--- WORK ITEM ---
From the listing below, reproduce word for word the part that opens with the line containing "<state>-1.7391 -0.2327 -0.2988" and closes with the line containing "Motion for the"; reproduce nothing else.

--- SUPPLIED DATA ---
----------------
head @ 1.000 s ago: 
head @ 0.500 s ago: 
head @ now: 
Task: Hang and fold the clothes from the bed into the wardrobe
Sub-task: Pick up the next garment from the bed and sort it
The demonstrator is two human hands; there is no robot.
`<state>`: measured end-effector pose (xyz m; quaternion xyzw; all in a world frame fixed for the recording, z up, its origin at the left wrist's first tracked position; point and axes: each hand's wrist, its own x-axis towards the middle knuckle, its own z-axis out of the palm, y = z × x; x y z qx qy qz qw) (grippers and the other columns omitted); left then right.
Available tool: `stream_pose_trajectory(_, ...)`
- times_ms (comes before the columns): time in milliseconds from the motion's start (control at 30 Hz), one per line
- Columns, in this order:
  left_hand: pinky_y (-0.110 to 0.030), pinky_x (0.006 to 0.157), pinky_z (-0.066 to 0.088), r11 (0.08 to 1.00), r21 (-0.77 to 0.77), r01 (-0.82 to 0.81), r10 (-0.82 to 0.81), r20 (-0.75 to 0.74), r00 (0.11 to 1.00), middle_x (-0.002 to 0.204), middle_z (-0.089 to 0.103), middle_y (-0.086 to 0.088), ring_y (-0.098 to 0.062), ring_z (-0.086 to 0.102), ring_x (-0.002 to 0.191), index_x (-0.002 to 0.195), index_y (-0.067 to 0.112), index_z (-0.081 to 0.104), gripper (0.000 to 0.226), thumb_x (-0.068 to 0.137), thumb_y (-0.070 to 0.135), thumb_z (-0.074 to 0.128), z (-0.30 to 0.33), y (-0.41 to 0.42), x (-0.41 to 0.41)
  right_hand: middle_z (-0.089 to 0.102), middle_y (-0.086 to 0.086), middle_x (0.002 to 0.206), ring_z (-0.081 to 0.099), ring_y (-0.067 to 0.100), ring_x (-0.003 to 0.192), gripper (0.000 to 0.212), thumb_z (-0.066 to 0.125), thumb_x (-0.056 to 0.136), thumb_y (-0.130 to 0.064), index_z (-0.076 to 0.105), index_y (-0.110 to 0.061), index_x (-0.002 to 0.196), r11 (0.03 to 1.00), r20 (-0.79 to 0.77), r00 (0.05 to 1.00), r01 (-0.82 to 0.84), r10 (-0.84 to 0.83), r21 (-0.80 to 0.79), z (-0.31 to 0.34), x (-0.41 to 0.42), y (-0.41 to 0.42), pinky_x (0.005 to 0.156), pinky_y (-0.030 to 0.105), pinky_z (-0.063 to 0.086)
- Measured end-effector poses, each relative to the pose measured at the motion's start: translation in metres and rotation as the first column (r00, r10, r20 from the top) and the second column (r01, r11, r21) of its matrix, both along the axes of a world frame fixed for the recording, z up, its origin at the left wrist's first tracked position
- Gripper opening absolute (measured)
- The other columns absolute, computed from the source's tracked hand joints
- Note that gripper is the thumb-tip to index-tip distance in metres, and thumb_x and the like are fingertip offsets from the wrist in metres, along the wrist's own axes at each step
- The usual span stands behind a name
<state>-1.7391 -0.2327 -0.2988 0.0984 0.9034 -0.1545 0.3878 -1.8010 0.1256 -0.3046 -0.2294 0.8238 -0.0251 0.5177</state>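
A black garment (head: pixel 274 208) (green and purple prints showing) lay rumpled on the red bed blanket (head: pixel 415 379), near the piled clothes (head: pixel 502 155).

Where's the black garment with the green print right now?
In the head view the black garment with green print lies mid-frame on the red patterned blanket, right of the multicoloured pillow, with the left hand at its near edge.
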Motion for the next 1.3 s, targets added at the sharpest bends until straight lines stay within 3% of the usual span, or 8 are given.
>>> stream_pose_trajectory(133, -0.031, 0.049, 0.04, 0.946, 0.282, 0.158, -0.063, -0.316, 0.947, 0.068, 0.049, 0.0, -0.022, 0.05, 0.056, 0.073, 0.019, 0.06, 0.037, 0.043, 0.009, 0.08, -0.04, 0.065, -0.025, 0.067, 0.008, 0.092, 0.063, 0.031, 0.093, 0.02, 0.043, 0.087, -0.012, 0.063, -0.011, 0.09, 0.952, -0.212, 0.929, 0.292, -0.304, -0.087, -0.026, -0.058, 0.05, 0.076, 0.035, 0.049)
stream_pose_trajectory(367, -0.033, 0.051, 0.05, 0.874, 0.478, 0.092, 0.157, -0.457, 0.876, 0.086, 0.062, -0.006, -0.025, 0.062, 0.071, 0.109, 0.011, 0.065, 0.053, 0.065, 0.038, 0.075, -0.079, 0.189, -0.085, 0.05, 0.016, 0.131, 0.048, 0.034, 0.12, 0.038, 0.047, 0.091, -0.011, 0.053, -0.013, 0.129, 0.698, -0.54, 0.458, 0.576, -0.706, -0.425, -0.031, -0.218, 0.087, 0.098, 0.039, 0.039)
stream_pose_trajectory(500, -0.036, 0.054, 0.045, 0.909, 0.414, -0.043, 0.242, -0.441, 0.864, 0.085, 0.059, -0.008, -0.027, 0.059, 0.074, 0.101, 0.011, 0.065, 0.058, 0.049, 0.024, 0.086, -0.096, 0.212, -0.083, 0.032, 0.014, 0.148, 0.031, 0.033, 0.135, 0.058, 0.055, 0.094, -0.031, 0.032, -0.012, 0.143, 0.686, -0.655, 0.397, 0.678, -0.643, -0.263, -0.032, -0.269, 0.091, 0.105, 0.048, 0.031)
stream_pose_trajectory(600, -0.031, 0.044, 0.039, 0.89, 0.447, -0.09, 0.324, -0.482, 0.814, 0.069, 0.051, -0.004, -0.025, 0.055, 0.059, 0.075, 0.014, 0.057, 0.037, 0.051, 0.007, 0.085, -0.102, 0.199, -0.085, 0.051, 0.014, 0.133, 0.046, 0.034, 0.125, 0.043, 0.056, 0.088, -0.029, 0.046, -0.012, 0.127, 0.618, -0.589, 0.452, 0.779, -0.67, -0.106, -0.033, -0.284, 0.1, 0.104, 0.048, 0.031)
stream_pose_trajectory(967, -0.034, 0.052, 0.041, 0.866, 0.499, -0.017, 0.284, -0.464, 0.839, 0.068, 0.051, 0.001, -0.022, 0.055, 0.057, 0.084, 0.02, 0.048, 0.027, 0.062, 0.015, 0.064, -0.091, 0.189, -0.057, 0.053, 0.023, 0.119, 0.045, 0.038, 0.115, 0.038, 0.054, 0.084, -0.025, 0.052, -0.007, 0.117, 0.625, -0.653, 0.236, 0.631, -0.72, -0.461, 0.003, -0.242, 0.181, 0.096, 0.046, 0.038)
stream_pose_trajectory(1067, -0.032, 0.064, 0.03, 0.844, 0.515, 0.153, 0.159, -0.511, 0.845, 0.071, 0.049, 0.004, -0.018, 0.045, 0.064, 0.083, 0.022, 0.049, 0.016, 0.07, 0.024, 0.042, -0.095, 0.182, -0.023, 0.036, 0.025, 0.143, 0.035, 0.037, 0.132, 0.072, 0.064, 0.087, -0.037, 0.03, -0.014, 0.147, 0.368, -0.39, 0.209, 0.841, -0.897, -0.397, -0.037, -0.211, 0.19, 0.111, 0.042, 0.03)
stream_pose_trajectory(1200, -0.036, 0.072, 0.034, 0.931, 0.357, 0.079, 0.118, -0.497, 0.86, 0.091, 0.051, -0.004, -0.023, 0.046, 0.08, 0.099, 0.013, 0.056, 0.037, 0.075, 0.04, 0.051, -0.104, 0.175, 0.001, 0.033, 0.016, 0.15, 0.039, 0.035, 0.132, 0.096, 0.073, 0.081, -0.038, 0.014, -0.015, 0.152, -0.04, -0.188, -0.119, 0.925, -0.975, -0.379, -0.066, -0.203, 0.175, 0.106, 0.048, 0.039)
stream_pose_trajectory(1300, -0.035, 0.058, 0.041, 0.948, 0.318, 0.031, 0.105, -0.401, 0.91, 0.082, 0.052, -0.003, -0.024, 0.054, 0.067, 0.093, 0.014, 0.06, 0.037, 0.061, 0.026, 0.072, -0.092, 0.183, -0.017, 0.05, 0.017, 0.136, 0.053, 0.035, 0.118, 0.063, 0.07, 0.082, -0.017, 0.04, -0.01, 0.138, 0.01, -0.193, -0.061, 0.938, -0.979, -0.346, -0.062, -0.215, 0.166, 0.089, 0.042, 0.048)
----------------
--- ANSWER SPACE ---
<state>-1.7391 -0.2327 -0.2988 0.0984 0.9034 -0.1545 0.3878 -1.8010 0.1256 -0.3046 -0.2294 0.8238 -0.0251 0.5177</state>
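A black garment (head: pixel 274 208) (green and purple prints showing) lay rumpled on the red bed blanket (head: pixel 415 379), near the piled clothes (head: pixel 502 155).

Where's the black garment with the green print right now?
In the head view the black garment with green print lies mid-frame on the red patterned blanket, right of the multicoloured pillow, with the left hand at its near edge.
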Motion for the next 1.3 s, targets added at the sharpest bends until straight lines stay within 3% of the usual span, or 8 are given.

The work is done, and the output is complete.